Brevet unitaire : la CJUE laisse filer la coopération renforcée

Le 16 avril 2013, la Cour de justice de l'Union Européenne (CJUE) a rendu sa décision sur le recours de l'Espagne et de l'Italie sur la décision du Conseil de mettre en place une coopération renforcée sur le brevet unitaire. L'April regrette que la CJUE décide de suivre aveuglément l'opinion de l'Avocat Général en rejetant la totalité du recours. Bien que ce ne soit pas une surprise, cette décision est décevante tant par l'absence de prise en considération de certains éléments juridiques importants que par la brièveté des arguments.

L'Espagne et l'Italie, dans ce recours, avaient en effet soulevés de nombreux arguments contre la mise en place d'une coopération renforcée : problèmes à venir sur le marché unique, compétence du Conseil, rupture d'égalité, ... Cependant, la CJUE a écarté ces arguments, au profit d'une vision de la coopération renforcée pour surmonter un désaccord politique entre États membres1.

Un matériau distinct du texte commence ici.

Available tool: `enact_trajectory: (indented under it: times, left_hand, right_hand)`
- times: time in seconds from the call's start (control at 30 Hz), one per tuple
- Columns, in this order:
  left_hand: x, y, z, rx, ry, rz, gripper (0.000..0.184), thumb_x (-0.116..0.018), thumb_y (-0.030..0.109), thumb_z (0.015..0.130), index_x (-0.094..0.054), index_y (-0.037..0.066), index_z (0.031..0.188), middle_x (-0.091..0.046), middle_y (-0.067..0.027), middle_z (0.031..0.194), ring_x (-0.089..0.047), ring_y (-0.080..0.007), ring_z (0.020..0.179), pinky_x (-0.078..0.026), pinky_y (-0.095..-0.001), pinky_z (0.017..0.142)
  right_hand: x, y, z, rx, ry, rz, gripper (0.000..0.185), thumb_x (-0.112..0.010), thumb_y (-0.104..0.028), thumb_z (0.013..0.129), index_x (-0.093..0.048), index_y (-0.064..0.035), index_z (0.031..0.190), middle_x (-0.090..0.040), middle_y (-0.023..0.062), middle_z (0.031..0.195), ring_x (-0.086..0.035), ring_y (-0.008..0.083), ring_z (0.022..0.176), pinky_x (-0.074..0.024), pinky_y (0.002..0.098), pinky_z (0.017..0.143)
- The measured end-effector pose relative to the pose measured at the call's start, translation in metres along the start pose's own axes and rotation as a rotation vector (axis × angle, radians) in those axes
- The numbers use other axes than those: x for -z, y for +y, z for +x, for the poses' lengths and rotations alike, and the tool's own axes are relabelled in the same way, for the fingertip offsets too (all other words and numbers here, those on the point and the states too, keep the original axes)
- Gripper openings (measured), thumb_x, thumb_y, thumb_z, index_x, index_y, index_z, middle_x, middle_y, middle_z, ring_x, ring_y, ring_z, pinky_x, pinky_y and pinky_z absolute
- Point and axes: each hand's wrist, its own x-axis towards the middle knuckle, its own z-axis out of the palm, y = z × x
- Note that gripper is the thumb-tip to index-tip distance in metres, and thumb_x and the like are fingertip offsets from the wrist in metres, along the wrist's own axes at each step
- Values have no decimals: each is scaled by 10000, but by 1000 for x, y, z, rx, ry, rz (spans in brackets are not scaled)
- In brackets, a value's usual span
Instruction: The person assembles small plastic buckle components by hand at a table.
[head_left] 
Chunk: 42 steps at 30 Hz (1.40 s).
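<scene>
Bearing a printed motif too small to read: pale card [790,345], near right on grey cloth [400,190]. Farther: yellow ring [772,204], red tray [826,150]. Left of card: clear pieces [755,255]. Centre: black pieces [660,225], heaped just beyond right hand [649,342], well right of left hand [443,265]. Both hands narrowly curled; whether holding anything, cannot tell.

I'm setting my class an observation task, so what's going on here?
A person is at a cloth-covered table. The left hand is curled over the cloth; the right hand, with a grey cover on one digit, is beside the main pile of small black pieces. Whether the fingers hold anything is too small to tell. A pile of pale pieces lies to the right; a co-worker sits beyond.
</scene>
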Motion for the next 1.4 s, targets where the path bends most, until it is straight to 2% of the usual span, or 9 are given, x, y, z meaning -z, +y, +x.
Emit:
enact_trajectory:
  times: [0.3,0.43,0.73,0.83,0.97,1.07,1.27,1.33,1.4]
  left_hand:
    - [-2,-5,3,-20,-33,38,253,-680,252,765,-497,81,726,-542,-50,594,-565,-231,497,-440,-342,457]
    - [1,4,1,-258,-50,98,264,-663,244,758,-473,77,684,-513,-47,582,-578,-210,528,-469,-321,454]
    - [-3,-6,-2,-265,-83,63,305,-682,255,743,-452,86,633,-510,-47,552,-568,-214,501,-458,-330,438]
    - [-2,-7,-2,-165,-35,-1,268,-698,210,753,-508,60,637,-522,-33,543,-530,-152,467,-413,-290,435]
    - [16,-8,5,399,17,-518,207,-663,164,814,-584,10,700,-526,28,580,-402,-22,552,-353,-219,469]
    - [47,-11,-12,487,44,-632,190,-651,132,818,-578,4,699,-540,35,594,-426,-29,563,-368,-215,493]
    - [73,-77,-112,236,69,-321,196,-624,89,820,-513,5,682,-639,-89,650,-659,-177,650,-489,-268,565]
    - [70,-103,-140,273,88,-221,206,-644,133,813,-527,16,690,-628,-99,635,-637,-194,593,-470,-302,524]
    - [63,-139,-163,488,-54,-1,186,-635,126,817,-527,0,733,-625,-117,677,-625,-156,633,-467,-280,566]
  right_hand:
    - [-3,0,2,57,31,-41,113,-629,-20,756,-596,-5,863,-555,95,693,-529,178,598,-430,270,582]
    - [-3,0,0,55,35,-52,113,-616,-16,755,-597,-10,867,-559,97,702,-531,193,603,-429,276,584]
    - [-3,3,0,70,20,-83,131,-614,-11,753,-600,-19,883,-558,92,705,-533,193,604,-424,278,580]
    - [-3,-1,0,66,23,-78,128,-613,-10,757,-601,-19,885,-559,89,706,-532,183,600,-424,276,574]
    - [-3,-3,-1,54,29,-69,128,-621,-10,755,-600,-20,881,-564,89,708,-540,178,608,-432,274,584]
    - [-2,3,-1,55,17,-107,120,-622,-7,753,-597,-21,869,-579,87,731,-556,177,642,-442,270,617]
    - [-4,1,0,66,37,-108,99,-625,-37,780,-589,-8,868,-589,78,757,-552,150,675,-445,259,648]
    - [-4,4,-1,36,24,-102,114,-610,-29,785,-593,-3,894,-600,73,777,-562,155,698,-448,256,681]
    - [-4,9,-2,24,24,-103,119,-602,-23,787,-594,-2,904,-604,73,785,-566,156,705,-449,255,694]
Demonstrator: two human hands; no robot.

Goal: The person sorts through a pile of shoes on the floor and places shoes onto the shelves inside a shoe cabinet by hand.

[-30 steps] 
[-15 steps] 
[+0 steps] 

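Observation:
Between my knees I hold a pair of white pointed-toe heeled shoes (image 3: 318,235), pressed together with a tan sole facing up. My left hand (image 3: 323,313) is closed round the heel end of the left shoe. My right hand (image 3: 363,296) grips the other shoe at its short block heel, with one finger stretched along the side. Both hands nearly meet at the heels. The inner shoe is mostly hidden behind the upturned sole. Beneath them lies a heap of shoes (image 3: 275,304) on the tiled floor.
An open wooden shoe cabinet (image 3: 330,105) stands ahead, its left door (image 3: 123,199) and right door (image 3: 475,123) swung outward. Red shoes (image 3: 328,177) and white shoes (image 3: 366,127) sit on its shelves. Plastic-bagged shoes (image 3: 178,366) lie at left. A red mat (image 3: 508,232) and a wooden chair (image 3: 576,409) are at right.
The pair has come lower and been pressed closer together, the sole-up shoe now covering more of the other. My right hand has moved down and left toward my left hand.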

Cependant, la totalité du dossier n'est pas encore tranchée : la décision d'aujourd'hui ne concerne que la coopération renforcée, c'est-à-dire les modalités de mise en place du brevet unitaire. Un autre recours, déposé par l'Espagne, obligera la Cour à se prononcer sur le règlement qui met en place le brevet unitaire lui-même, règlement dont l'illégalité a été dénoncée à de nombreuses reprises2.

L'April continue donc sa veille sur le dossier d'autant que le brevet unitaire représente aujourd'hui une menace claire pour l'innovation et pour les logiciels libres. L'idée qui sous-tend le projet (unifier les titres de brevets et leur juridiction entre les États membres intéressés, par le biais d'une coopération renforcée), n'est pas problématique. En revanche, les modalités d'application actuellement envisagées sont sources d'inquiétude : le projet dans la plupart de ses modalités serait confié à l'Office européen des brevets (OEB), dont les dérives en faveur des brevets logiciels sont dénoncées depuis longtemps par l'April3.